D. J. Bernstein
Internet publication
FTP: File Transfer Protocol
The LIST and NLST verbs
Easily Parsed LIST Format
An EPLF response to
LIST
is a series of lines,
each line specifying one file.
Each line contains
- a plus sign (\053);
- a series of facts about the file;
- a tab (\011);
- an abbreviated pathname; and
- \015\012.
Note that the terminating \015\012 does not depend on the
binary flag.
Each fact is zero or more bytes of information,
terminated by a comma and not containing any tabs.

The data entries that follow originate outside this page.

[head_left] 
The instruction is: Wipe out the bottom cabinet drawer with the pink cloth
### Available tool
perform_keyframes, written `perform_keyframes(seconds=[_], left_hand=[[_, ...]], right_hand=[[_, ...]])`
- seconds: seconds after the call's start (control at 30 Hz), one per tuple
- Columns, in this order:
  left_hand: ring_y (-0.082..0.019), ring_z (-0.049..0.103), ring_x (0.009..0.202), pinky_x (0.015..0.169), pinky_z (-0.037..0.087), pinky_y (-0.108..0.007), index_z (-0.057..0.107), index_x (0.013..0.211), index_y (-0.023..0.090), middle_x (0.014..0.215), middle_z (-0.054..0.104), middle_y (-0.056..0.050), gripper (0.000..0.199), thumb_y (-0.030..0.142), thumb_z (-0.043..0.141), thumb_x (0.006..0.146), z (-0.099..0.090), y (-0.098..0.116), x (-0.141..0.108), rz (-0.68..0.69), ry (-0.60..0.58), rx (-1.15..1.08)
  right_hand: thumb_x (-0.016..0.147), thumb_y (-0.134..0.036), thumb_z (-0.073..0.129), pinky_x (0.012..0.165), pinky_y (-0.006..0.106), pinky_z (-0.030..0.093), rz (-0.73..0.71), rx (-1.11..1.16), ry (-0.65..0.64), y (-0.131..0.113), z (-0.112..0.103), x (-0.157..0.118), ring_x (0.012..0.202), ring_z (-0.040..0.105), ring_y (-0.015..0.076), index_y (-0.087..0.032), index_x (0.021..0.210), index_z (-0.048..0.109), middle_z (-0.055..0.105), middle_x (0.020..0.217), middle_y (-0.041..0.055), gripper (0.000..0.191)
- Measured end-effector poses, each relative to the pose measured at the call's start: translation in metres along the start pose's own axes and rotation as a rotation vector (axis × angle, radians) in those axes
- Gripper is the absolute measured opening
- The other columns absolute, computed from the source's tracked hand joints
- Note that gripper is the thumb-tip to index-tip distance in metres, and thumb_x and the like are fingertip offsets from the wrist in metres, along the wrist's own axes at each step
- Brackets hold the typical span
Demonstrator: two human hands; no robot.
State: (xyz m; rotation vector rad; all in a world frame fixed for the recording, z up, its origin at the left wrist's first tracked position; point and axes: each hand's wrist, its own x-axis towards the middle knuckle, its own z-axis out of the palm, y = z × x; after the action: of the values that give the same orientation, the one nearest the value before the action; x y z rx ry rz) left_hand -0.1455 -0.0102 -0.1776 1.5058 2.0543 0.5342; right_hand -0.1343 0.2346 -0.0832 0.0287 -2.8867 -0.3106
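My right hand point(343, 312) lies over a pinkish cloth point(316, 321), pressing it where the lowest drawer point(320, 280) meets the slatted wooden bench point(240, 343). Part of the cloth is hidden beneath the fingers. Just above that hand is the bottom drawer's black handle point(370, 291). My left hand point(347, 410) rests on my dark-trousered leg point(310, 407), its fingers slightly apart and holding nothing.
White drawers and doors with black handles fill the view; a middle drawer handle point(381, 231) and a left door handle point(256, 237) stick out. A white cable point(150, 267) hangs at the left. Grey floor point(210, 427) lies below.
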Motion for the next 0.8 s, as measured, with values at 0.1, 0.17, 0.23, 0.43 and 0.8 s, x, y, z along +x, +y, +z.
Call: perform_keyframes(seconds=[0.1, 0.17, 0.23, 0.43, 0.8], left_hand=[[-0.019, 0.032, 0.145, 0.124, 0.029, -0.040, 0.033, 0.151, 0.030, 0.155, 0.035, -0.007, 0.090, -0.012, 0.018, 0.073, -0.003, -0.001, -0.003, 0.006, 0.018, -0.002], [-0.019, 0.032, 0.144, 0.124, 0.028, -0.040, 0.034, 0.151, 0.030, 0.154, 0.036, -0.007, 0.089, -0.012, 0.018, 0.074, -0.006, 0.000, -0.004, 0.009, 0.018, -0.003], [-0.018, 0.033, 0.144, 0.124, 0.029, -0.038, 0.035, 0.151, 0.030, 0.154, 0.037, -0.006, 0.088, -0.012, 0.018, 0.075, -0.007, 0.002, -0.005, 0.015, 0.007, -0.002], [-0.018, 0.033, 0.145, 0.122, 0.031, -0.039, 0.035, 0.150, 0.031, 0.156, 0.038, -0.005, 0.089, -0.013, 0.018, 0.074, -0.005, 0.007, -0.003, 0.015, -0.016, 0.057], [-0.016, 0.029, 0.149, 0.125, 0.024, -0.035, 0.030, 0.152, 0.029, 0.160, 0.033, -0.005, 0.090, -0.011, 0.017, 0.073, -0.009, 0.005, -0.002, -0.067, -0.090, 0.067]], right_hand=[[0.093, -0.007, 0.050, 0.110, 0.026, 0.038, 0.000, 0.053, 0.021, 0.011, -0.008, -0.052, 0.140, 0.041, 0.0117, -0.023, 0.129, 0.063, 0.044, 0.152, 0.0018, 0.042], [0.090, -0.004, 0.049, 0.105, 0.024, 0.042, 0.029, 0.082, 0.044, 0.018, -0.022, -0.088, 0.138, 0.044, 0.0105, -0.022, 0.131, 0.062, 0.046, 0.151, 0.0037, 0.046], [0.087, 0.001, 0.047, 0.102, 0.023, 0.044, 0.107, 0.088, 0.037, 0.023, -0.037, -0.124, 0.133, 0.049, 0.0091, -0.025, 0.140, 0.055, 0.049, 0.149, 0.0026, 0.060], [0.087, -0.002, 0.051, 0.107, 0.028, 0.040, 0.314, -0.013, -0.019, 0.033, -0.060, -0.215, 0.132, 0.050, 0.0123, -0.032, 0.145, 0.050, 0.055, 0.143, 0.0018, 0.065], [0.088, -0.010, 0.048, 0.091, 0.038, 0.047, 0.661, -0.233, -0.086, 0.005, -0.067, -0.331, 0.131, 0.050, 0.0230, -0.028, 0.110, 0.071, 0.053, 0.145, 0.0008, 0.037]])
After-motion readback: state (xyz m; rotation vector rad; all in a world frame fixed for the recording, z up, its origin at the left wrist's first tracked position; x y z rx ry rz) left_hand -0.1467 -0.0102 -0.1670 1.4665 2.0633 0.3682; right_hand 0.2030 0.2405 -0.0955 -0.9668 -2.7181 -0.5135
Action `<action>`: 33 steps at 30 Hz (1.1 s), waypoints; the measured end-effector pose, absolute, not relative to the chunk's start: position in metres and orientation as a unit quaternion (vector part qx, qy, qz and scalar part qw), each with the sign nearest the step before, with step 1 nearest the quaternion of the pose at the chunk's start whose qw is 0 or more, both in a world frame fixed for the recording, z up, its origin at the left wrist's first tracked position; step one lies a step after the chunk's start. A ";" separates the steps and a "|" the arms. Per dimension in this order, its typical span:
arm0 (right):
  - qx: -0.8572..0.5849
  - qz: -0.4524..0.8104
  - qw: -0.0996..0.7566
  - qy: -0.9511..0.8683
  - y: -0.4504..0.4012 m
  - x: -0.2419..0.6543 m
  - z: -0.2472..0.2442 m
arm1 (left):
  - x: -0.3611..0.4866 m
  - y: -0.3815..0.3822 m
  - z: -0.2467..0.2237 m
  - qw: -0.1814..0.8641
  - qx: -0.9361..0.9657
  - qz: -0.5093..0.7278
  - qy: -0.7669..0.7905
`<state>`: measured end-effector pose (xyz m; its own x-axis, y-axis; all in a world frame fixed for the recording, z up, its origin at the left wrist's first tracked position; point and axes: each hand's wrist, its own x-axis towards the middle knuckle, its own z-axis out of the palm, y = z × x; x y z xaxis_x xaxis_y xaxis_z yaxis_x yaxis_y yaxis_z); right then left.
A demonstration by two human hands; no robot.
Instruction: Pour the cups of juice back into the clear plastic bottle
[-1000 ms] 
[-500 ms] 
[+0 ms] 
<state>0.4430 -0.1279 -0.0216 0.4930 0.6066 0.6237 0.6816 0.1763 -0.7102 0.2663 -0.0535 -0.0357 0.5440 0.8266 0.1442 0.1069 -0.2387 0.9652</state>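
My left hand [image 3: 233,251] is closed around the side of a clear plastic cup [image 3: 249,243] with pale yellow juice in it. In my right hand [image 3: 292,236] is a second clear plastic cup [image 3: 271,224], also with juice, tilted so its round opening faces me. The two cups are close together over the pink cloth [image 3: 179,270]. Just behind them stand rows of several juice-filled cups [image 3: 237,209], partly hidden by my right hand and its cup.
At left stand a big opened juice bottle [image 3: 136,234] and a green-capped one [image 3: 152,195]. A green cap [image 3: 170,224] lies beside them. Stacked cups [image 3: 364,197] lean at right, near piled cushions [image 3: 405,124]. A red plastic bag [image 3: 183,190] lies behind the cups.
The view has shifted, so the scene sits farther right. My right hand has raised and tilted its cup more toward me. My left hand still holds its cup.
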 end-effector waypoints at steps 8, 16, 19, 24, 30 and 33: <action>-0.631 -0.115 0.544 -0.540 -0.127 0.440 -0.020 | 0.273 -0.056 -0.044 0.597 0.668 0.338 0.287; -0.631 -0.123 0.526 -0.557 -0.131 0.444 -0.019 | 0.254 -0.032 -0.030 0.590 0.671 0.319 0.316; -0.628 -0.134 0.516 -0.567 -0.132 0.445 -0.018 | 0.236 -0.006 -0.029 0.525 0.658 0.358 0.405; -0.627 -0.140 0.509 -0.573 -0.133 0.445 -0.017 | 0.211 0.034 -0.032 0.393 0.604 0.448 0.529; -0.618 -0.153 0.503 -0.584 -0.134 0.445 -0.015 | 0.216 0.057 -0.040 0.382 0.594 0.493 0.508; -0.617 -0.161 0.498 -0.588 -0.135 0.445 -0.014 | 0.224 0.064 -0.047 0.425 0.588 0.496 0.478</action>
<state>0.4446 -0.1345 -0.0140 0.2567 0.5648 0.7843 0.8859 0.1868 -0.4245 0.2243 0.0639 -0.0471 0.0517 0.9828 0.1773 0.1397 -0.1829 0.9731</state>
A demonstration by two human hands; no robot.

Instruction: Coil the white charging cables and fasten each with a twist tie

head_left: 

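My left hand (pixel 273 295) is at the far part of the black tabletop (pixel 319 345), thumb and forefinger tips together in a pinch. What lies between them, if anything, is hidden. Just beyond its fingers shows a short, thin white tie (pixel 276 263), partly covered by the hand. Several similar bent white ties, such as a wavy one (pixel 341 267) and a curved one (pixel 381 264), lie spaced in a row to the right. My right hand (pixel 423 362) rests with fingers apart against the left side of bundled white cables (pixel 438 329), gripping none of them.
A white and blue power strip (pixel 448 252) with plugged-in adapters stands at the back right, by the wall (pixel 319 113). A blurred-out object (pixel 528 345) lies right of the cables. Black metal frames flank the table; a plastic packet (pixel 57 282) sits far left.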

Facts may appear in any order.
Each fact appears at most once.
Facts have the general format xy,
where x is one of the following strings:
- r:
If this file's pathname is supplied as a
RETR
parameter,
the RETR may succeed.
The server is required to use an empty y.
The server must supply this fact
unless it is confident that
(because of file type problems, permission problems, etc.)
there's no point in the client sending RETR.
Mirroring clients can save time
by issuing RETR requests only for files where this fact is supplied.
The presence of r does not guarantee that RETR will succeed:
for example, the file may be removed or renamed,
or the RETR may suffer a temporary failure.
- /:
If this file's pathname is supplied as a
CWD
parameter,
the CWD may succeed.
The server is required to use an empty y.
As with r,
the server must supply this fact
unless it is confident that there's no point in the client sending CWD.
Indexing clients can save time
by issuing CWD requests only for files where this fact is supplied.
The presence of / does not guarantee that CWD will succeed.
- s:
The size of this file is y.
The server is required to provide a sequence of one or more ASCII digits
in y, specifying a number.
If the file is retrieved as a binary file
and is not modified, it will contain exactly y bytes.
This fact is optional;
it should not be supplied for files that can never be retrieved,
or for files whose size is constantly changing.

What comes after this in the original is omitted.